En condiciones controladas, bajo una planificación regional y con una estricta consideración de las condiciones ambientales, el manejo del fuego puede contribuir a promover una variedad de respuestas de la vegetación e incluso de biodiversidad, con algunos efectos potencialmente benéficos para las prácticas ganaderas, como el rebrote de especies forrajeras. Sin embargo, realizar quemas en un contexto de sequía y bajante extraordinaria del Paraná, con múltiples focos simultáneos en toda la región sin planificación ni control, implica un riesgo de devastación de los ecosistemas, superando cualquier nivel de resiliencia que pudieran presentar las especies nativas”, advirtió la bióloga Kandus.

El manejo del fuego debe ser integral. Tiene que sintonizar con los objetivos de manejo de las tierras, responder a una planificación estratégica teniendo en cuenta factores como los efectos dañinos, los riesgos y costos por destrucción del ambiente.

El biólogo Giraudo enfatiza que “esto constituye una problemática ambiental”. Y desarrolla: “Estas quemas se están realizando en momentos de mucha sequía, con escasas precipitaciones y hay mucha materia seca. Además de quemar biomasa, microorganismos del suelo y animales mayores, libera dióxido de carbono a la atmósfera“, lo que genera, de nuevo, daños al ambiente, las personas, la flora y la fauna.

Intención humana, no naturaleza: un desierto

Los incendios también se inician por causas naturales. Los investigadores coinciden –como varios funcionarios nacionales y santafesinos– en que hoy son consecuencia mayoritaria de acciones intencionales que buscan obtener un mejor rinde de las pasturas.

Estos incendios tan grandes, tan prolongados por tanto tiempo, producen desertificación, principalmente cuando afectan a las raíces de las plantas que se encuentran bajo tierra.
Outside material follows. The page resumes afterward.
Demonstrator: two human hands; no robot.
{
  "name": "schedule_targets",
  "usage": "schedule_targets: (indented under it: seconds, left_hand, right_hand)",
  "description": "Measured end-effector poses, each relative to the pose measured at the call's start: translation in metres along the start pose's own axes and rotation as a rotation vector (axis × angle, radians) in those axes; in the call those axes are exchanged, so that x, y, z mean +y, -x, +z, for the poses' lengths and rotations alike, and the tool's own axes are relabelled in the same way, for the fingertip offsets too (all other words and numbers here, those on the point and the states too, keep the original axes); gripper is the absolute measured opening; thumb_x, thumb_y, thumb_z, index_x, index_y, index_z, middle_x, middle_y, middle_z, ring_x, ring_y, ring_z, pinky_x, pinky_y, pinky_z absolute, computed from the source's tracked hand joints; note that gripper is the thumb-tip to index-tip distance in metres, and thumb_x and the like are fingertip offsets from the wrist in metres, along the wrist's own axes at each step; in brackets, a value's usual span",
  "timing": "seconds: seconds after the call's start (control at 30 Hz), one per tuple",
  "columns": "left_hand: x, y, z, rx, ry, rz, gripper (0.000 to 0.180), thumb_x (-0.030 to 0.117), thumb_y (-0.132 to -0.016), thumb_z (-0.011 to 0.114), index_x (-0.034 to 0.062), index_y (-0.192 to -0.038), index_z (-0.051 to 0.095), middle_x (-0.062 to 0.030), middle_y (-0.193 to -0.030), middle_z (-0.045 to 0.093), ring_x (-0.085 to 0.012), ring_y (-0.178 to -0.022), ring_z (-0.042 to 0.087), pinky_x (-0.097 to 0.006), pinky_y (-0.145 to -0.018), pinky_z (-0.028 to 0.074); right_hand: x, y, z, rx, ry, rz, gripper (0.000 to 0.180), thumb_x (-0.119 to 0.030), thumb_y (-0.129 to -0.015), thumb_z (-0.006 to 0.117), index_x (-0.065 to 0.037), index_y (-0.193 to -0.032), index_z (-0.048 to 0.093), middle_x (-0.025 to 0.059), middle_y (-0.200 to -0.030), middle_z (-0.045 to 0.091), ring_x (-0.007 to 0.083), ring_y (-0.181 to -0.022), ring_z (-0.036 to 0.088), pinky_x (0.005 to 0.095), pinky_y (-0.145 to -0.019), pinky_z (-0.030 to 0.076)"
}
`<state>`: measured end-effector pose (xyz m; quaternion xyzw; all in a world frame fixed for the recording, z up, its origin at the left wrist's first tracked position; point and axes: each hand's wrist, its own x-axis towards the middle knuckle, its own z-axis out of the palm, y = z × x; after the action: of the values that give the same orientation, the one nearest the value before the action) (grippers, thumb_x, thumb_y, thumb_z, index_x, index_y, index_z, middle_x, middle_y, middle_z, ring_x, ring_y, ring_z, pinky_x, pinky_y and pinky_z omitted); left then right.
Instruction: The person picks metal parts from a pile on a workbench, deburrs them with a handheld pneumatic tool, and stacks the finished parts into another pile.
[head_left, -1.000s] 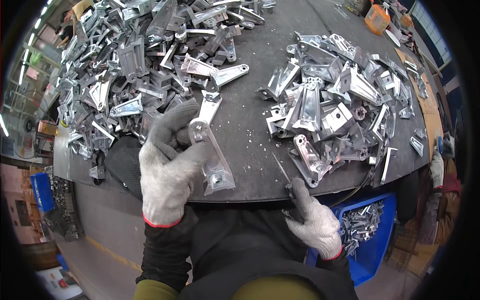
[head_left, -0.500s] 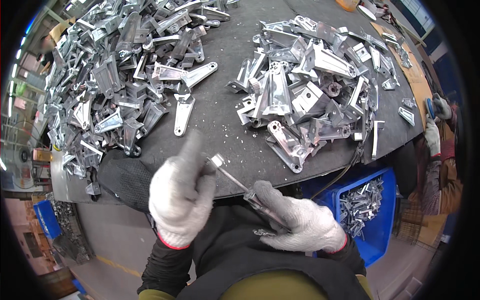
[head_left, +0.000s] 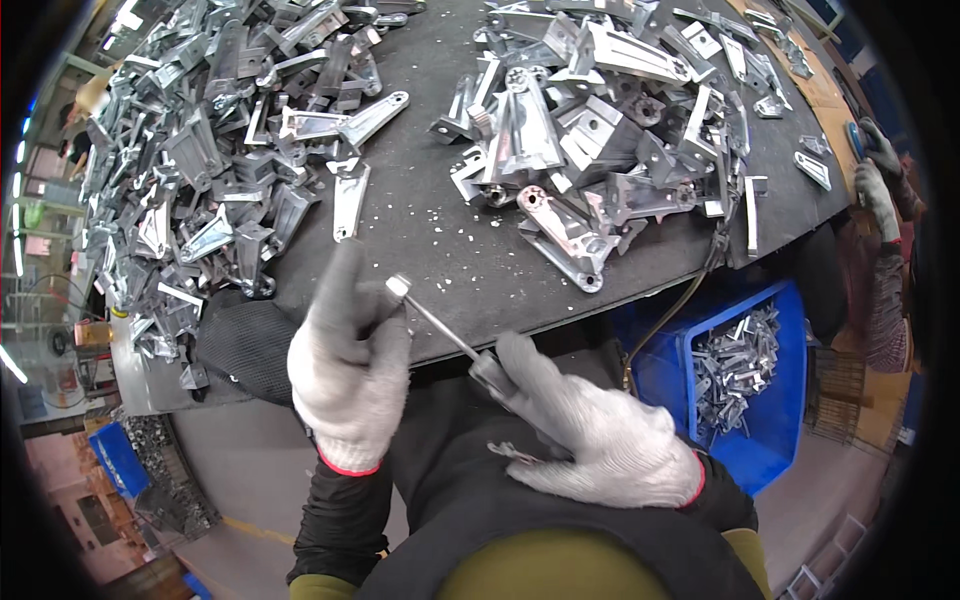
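My right hand (head_left: 590, 430), in a white and grey work glove, is closed round the handle of a hand tool with a thin metal shaft (head_left: 440, 322). The shaft points up and left toward my left hand (head_left: 350, 350), which is gloved too. At its far end, a small bright metal piece (head_left: 398, 286) sits by the left fingertips; whether it belongs to the tool I cannot tell. One left finger stretches upward while others are curled, their grip hidden. A small metal bit (head_left: 512, 452) pokes out beneath my right hand. Ahead lies a single metal bracket (head_left: 348, 200).
Large heaps of metal brackets lie on the dark table, a left heap (head_left: 200, 150) and a right heap (head_left: 600, 140). A blue bin (head_left: 745, 465) with metal parts stands below the table's right edge. A co-worker's gloved hands (head_left: 878, 190) are at far right. A black mesh object (head_left: 245, 345) is left.
The view has shifted, so the table and heaps sit higher in it. The tool and both hands stay close together; my raised left finger is less blurred now.
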<state>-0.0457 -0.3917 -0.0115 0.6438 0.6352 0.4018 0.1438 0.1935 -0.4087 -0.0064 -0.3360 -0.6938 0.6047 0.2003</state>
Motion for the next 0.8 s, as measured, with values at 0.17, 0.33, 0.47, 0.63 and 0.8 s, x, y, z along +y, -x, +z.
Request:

Esto significa que dejan huellas que son imborrables en los ambientes naturales, y al mismo tiempo, consecuencias para la salud del hombre como las que se vieron en Rosario, en la calidad del aire por el humo que se desprende y las cenizas que se acumulan en el río”, advirtió la docente de Humanidades y Ciencias Imhof.

Nada terminó, el riesgo persiste

El Delta del Paraná es un macrosistema de humedales de gran importancia para la conservación de la biodiversidad y la regulación de inundaciones. Massa aseguró que el fuego en el Delta puede permanecer e incluso producirse focos aún más severos por las actuales condiciones del ambiente. “En las lagunas, hay una vegetación adaptada que ahora está seca, se generan grandes colchones de acumulación de materia orgánica de distinto grado de descomposición, y en esa zona los fuegos o los incendios, pueden tener o alcanzar temperaturas más severas”, precisó el ingeniero agrónomo Massa.